The loss of the UK gap funding regime due to an EU ruling against it on competition grounds, made it even clearer to all partners that there was no prospect of regeneration within Ancoats without some alternative form of intervention. Confidence in Ancoats, where it existed at all, was ebbing away and many developers expressed their concern that if they were to proceed with their developments, they would be on their own in an otherwise unimproving area. The need to provide certainty that a critical mass of development could be achieved was ever more pressing.
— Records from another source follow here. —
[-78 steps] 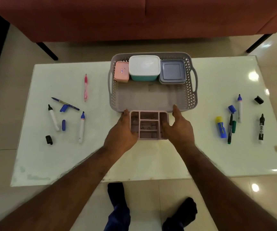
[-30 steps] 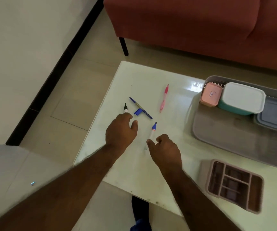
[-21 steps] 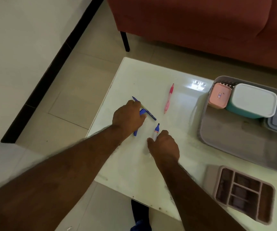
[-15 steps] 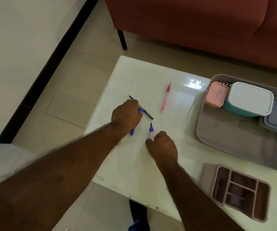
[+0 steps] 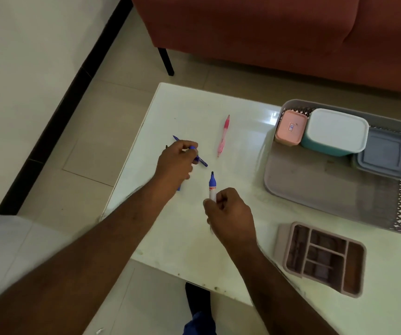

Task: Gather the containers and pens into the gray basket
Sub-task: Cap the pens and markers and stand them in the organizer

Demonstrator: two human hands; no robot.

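Observation:
My left hand is closed over the thin blue pen, thumb and forefinger pinching a small blue cap just above it. My right hand grips a white marker with a blue end, its bare black tip pointing away from me. A pink pen lies further back. The gray basket at the right holds a pink container, a white-lidded teal container and a gray-blue container. A pink divided tray rests on the table in front of the basket.
The white table has its left edge and near corner close to my arms. A second blue cap and a black marker tip peek out beside my left wrist. A red sofa stands beyond the table.
I let go of the pink tray and turned to the table's left side. My right hand took up the white marker and lifted it; my left hand closed on the blue cap by the pen.

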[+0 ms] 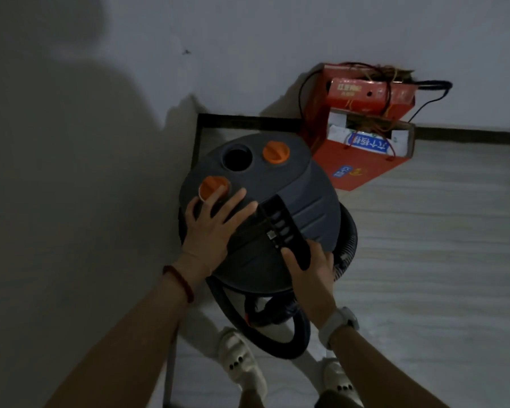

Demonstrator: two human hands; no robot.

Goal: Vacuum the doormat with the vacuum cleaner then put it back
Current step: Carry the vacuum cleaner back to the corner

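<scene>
A round dark grey vacuum cleaner (301, 189) with two orange caps and an open hose port stands on the floor in a dim wall corner. My left hand (215, 228) lies flat on its lid with fingers spread, the thumb next to the nearer orange cap (214, 187). My right hand (309, 269) is wrapped around the near end of the black carry handle (283, 228) on top. A black hose (277, 346) loops on the floor below the canister. No doormat is in view.
Two red cardboard boxes (365, 136) with cords and a black cable lean against the back wall right of the vacuum. A wall closes the left side. My feet in light slippers (242, 360) stand just behind the hose. Pale floor stretches to the right.
</scene>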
The loss of the “carrot” incentive to promote unviable/marginal development led partners, by this time including the fledgling NWDA, to consider other action and the possibility of a regeneration based compulsory purchase order (CPO) was first mooted. Legal advice confirmed that this was an appropriate use of RDA powers. The Agency’s CPO for Ancoats was made in October 2001, an Inquiry was held in June 2002, and the CPO was confirmed in September 2002. Between July 03 and the expiry of cpo powers in Oct 05, the Agency executed 8 General Vesting Declarations. . The CPO covered circa 8 hectares of the 20 hectares comprising the Ancoats Urban Village.

Where owners/ developers were as a consequence willing to carry out developments in accordance with the aspirations for the area, they were required to enter into Implementation Agreements. CPO powers were then not exercised in exchange for owners/ developers accepting a timetable for implementing development and agreeing to surrender their freeholds in return for long leaseholds to facilitate an area wide management body. Where owners were unwilling to offer development proposals for their sites, or were unable to agree schemes within the timescale afforded by the CPO for doing so, these properties were acquired by the Agency for disposal either to pre- CPO formally registered interests, or to put on the open market.

Other Complementary Funding In addition to the funding being made available under the CPO Project, the Agency has committed other resources to the area, including gap funding of circa £23m on six projects including Royal Mills (£9M) and Murray’s Mills (£5M) and public realm works (£5M). NWDA funding has facilitated access to further funds from the Heritage Lottery and European Regional Development Funds. English Heritage also funded essential repair works that stabilised several buildings at risk.